There’s no question that our culture is — ahem — still evolving when it comes to sexuality. Male heterosexual desire is still highlighted more than feminine desire, queer desire or other forms of longing and arousal. Yet there is an apparent paradox. The caricatured version of male sexual desire dominates media and culture while nuanced views remain under-represented, teaching the wrong lesson about what male sexuality is and can be. Undetected, this becomes a self-fulfilling prophecy.

Does male desire tend to be two-dimensional, exactly because it is so dominant as to assume the guise of truth? Men may feel pressure to be one way, being another way a source of stigma and shame. This state of affairs perpetuates unconscious bias which shapes development by presenting a restricted and constraining set of paths to follow and models to emulate.

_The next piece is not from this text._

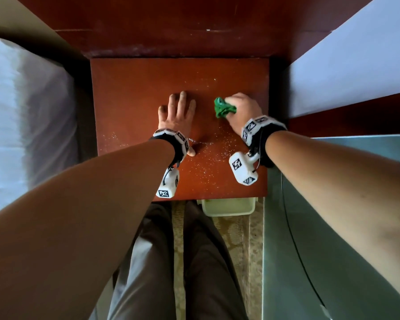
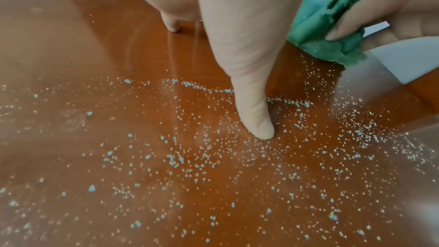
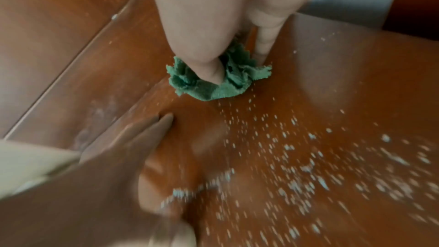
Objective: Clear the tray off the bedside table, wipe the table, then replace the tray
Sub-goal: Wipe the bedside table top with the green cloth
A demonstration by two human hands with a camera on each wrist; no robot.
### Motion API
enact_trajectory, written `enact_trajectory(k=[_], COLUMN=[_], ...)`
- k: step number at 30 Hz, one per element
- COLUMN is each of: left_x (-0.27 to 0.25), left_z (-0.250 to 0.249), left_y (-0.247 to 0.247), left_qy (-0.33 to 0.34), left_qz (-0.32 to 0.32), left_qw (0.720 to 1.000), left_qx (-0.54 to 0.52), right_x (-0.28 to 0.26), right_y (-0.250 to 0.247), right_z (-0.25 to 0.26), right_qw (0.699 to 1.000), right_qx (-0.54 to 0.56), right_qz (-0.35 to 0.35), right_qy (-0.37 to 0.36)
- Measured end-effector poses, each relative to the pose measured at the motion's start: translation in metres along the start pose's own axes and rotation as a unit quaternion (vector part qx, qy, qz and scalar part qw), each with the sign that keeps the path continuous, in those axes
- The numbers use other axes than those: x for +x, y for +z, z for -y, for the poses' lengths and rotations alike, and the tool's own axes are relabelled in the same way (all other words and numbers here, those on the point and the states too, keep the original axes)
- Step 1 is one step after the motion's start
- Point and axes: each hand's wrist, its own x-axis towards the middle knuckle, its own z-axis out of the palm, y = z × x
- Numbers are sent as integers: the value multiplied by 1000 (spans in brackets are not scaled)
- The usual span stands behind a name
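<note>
The reddish-brown bedside table (image 1: pixel 129 88) carries no tray. My left hand (image 1: pixel 177 112) lies flat on its middle, fingers straight, thumb (image 2: pixel 257 119) pressed down among the specks. My right hand (image 1: pixel 243 109) grips a crumpled green cloth (image 1: pixel 223 107) and holds it against the tabletop just right of the left hand; the cloth (image 3: pixel 213 80) bunches under the fingers. White specks (image 1: pixel 208 158) are scattered over the near half of the table (image 2: pixel 95 63). A pale tray (image 1: pixel 228 206) shows partly on the floor below the table's front edge.
A bed with white linen (image 1: pixel 21 125) flanks the table on the left, another white-covered bed (image 1: pixel 356 65) on the right. A dark wood headboard panel (image 1: pixel 171 24) rises behind. A grey-green surface (image 1: pixel 333 227) lies at near right. My legs (image 1: pixel 148 262) stand on patterned carpet.
</note>
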Motion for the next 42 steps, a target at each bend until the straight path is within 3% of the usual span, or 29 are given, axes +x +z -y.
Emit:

Addressing the lack of research on men’s need to be desired sexually

Recent work in the Journal of Sex & Marital Therapy is therefore especially notable. Researchers Sarah Hunter and Lori Brotto tell us how limited and limiting sexual scripts are: “Current sexual scripts for heterosexual relationships in the Western world stipulate that men should be the ones to initiate sexual activity, push to the next level of physical intimacy, and to desire women (and not be desirable themselves).” At the same time, they report that while “there is some evidence that sexual scripts may be evolving…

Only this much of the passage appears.